▶ [INSTRUCTIONS FOR THE TASK] Your task is to filter the entries and copy every line containing the string "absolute".
(SOURCE MATERIAL begins)
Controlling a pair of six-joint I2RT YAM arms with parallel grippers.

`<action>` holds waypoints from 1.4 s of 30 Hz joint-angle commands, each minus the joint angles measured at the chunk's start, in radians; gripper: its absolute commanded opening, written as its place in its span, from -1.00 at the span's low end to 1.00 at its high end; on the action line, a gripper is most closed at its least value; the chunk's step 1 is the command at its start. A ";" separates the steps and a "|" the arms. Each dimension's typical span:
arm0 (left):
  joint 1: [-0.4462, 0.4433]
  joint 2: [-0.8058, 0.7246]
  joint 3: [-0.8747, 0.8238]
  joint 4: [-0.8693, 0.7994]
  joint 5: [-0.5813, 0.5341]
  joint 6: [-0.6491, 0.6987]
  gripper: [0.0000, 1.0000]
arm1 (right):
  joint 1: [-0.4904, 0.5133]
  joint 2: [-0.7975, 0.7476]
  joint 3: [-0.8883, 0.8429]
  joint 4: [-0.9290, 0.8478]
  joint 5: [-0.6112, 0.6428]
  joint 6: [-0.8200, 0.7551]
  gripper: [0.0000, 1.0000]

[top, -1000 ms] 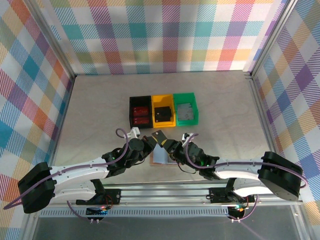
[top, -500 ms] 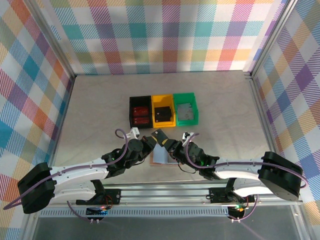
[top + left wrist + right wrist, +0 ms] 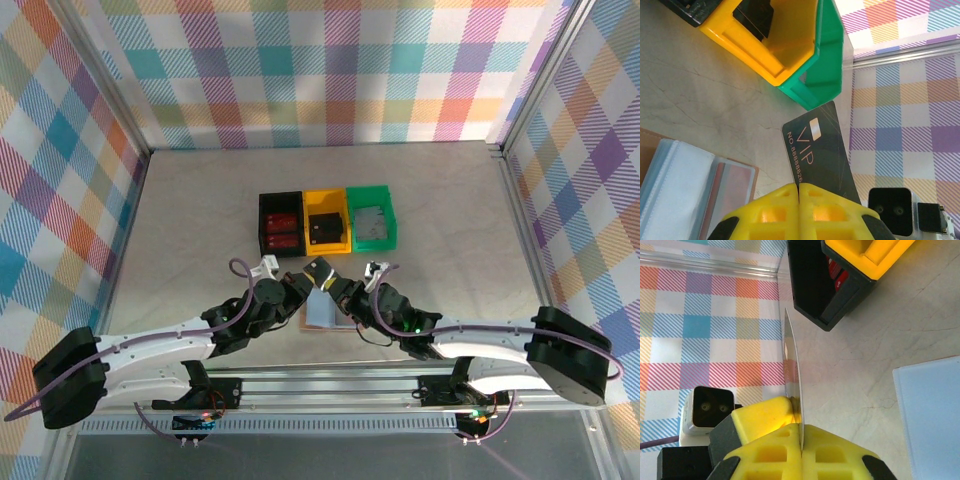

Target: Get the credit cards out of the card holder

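Beige tabletop (image 3: 200, 220), open card holder (image 3: 318, 314), right fingers (image 3: 765, 421) pinching credit card (image 3: 820, 145)

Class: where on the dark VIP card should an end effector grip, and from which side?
One short end of the VIP card, clamping its two flat faces, approaching edge-on along its plane: it is thin and held clear of the table.
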 commanded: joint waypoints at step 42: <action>0.432 -0.141 0.529 -1.005 -0.009 0.758 0.99 | -0.348 -0.280 0.438 -1.114 -0.227 -0.740 -1.00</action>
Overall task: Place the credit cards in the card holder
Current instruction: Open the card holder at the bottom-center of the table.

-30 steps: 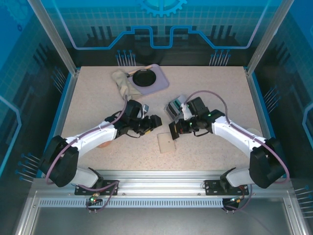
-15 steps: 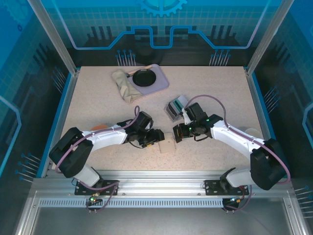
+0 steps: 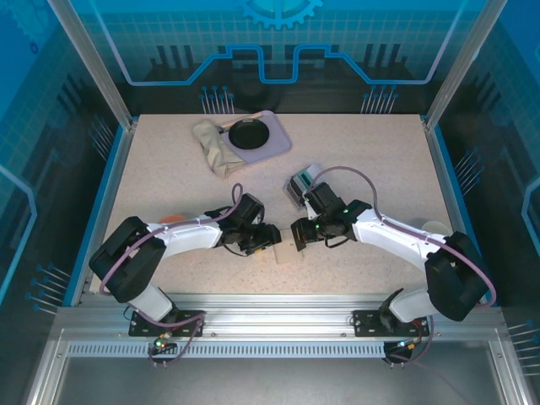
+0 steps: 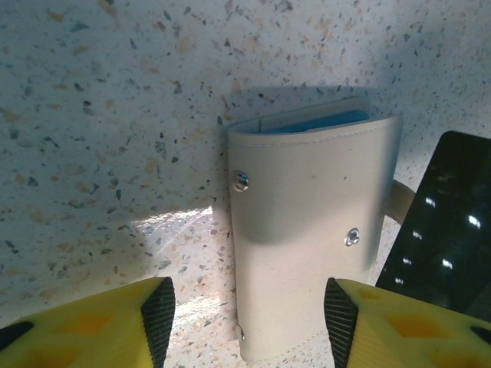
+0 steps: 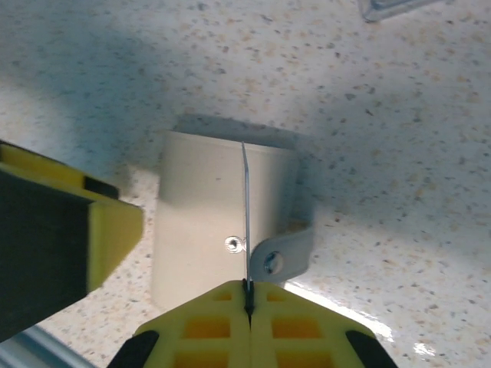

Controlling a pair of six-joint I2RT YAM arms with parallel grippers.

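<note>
1. Currently no card is visibly inside. The tan, flat, folded card holder (image 4: pixel 307 230) lies closed on the speckled worktop (image 4: pixel 100 115) with its snap tab loose. A blue edge shows at its far end, but I cannot tell what it is.
2. The right tool (image 5: pixel 247 295) has its fingers pressed together on one thin dark plastic credit card (image 5: pixel 245 207). The card is held edge-on just ahead of the tips, over the holder's middle; contact is unclear.
3. More upright cards (image 3: pixel 302 179) stand in a small grey tray (image 3: pixel 294 193) beyond the right tool, not yet loaded.
4. The left tool (image 4: pixel 247 322) sits low with its fingers apart and the holder's near end between them, ungripped.
5. Both arms stretch low and inward, their tools facing each other across the holder.
</note>
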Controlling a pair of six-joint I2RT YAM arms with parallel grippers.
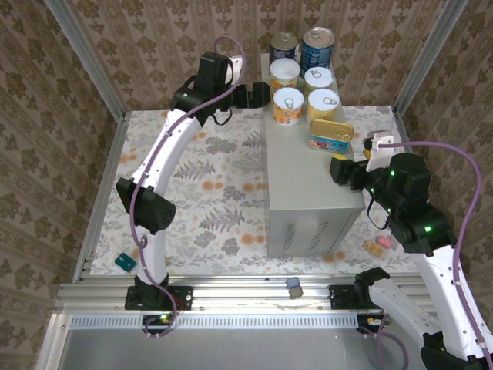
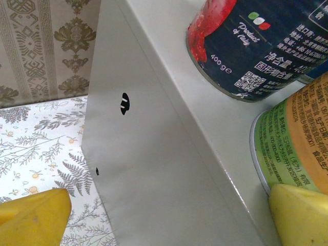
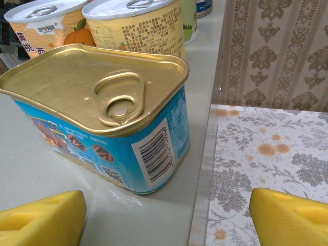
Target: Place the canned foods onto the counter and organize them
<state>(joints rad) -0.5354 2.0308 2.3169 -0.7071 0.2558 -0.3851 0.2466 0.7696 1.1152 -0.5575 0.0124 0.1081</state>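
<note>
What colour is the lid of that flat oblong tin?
Gold; the tin shows best in right wrist view.

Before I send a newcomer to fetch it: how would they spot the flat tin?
Look for the big grey metal box on the flowered table. On its top, cans cluster at the far end; the flat tin is the nearest one, by the right edge. It alone is oblong and gold-lidded; the rest are round.

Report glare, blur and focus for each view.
Top external: even light, sharp, no glare on the counter. Left wrist: blue can label crisp, left fingers soft at the bottom corners. Right wrist: gold tin sharp with a dull sheen on its lid, right fingers soft.
</note>
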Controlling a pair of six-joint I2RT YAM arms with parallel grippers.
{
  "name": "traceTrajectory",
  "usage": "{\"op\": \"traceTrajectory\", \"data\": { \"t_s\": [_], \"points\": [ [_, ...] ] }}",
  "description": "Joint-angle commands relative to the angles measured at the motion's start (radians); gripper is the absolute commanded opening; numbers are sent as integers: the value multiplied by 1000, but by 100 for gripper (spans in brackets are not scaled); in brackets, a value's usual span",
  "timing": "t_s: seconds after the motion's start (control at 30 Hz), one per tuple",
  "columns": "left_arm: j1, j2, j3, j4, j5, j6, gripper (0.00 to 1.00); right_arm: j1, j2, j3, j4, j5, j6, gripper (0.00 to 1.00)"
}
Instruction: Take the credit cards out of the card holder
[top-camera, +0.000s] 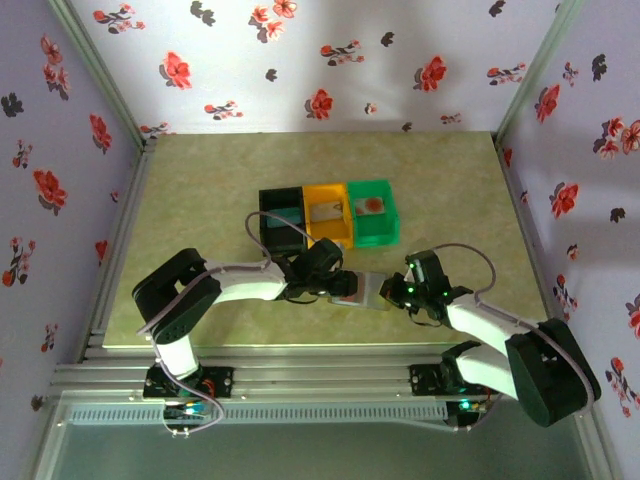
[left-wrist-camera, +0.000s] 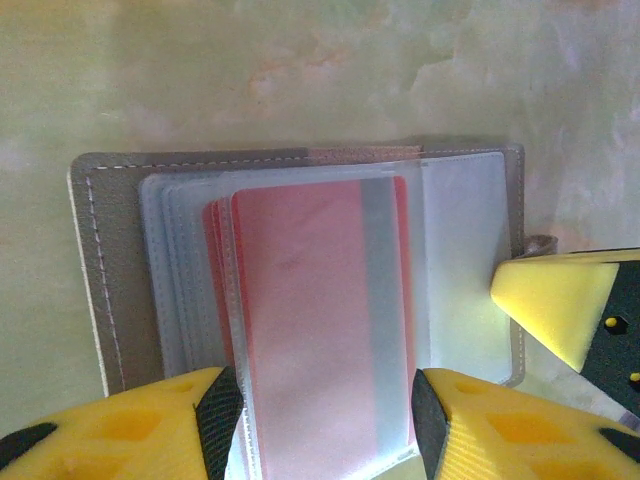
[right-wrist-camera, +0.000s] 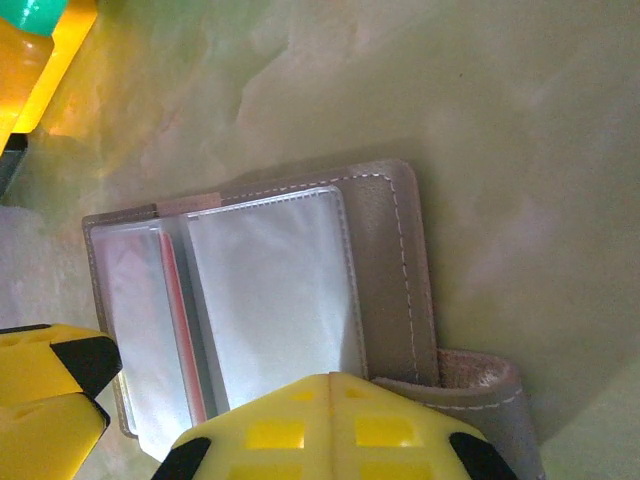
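Grey card holder (top-camera: 362, 290) lies open on the table (top-camera: 200, 200), at 6 o'clock from the coloured bins (top-camera: 328, 215), with a red credit card (left-wrist-camera: 300, 300) in its clear sleeve (left-wrist-camera: 460, 270). Our left gripper (left-wrist-camera: 320, 425) straddles that sleeve and we cannot tell whether it grips. Our right gripper (right-wrist-camera: 330, 425), closed, touches the holder's 3 o'clock edge.

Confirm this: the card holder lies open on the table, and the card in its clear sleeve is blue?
Not blue: the left wrist view shows the card is red. The card holder does lie open on the table.
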Motion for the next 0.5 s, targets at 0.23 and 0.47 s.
{"op": "traceTrajectory", "data": {
  "t_s": [0.23,0.47],
  "points": [
    [3,37,10,29,41,-25,54,8,18,-32,2,26,-11,0],
    [-1,48,27,32,58,-21,54,8,22,-37,8,26,-11,0]
  ]
}}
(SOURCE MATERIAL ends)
▶ [RESPONSE TO THIS EXERCISE]
`<action>` holds waypoints from 1.4 s of 30 Hz joint-angle commands, each minus the joint angles measured at the chunk's start, in radians; gripper: its absolute commanded opening, written as its place in its span, from -1.00 at the span's low end to 1.00 at its high end; on the action line, a gripper is most closed at its least value; the chunk's step 1 is the command at its start. A ";" separates the steps and a "|" the arms. Each dimension's typical span:
  "description": "Joint-angle commands relative to the angles measured at the motion's start (radians); gripper is the absolute commanded opening; numbers are sent as integers: the value multiplied by 1000, but by 100 for gripper (spans in brackets are not scaled); in brackets, a value's usual span",

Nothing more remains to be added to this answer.